SeverityDefinitionResponse TimeEscalation
P1CriticalComplete outage; all users affected; revenue impactImmediate (24/7)On-call + Engineering Manager + VP
P2HighMajor feature unavailable; >20% users affected<15 min (24/7)On-call + Engineering Manager
P3MediumDegraded performance; <20% users affected<2h (business hours)On-call engineer
P4LowMinor issue; workaround availableNext business dayTicket + team Slack

Incident Response Lifecycle

1. DETECT      Alert fires → PagerDuty pages on-call engineer
2. ACKNOWLEDGE On-call acknowledges within 5 min (P1/P2) or 15 min (P3)
3. TRIAGE      Assess severity, impact, blast radius
4. COMMUNICATE Open incident channel, post initial status update
5. INVESTIGATE Identify root cause while mitigating symptoms
6. MITIGATE    Apply fix or workaround to restore service
7. RESOLVE     Verify service restored, close incident
8. POSTMORTEM  Blameless review within 5 business days (P1/P2)

First 5 Minutes — P1 Response

# Immediately when paged:

# 1. Acknowledge PagerDuty
# 2. Open incident Slack channel: /incident P1 "payment service down"
# 3. Post initial update in #incidents:
#    "⚠️ INCIDENT: Payments service returning 503. Investigating.

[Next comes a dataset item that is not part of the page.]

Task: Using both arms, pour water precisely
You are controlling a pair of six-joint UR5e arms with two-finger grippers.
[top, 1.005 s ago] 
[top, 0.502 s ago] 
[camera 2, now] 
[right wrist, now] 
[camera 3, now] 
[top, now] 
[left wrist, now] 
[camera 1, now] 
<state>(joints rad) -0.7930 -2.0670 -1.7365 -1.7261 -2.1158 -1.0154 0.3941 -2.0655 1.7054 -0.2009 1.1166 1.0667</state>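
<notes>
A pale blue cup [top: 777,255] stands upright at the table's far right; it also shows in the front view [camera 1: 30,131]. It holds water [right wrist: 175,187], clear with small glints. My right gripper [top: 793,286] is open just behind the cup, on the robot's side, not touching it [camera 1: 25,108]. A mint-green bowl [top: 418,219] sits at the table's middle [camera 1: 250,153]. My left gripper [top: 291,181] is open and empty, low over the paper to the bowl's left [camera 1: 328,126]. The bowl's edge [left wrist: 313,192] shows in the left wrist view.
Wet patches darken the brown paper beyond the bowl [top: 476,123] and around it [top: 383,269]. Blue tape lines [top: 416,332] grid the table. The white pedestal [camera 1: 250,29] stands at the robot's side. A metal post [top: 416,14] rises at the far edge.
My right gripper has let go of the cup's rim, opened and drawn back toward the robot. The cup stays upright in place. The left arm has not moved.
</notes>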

IC: @alice"

# Quick diagnosis commands (run in parallel):
kubectl get pods -n production | grep -v Running
kubectl get events -n production --sort-by='.lastTimestamp' | tail -20
kubectl top nodes
kubectl get nodes -o wide

# Check Grafana dashboard (bookmark these):
# - API p99 latency
# - Error rate
# - Pod restart count
# - Node CPU/memory

Incident Commander Responsibilities

# Incident Commander (IC) is the single decision-maker during an incident.
# IC does NOT have to be the most technical person — they coordinate.

IC responsibilities:
  - Open the incident channel and Zoom bridge
  - Assign roles: Investigator, Communicator, Scribe
  - Drive to mitigation (not necessarily root cause)
  - Post status updates every 15 minutes (P1) or 30 minutes (P2)
  - Decide when to escalate (engage more engineers)
  - Decide when incident is resolved
  - Ensure postmortem is scheduled

Status update template (every 15 min during P1):
  Status: INVESTIGATING | MITIGATING | RESOLVED
  Impact: [describe what's broken and who's affected]
  Last Action: [what we just tried]
  Next Action: [what we're doing now]
  ETA: [estimate if known, "unknown" if not]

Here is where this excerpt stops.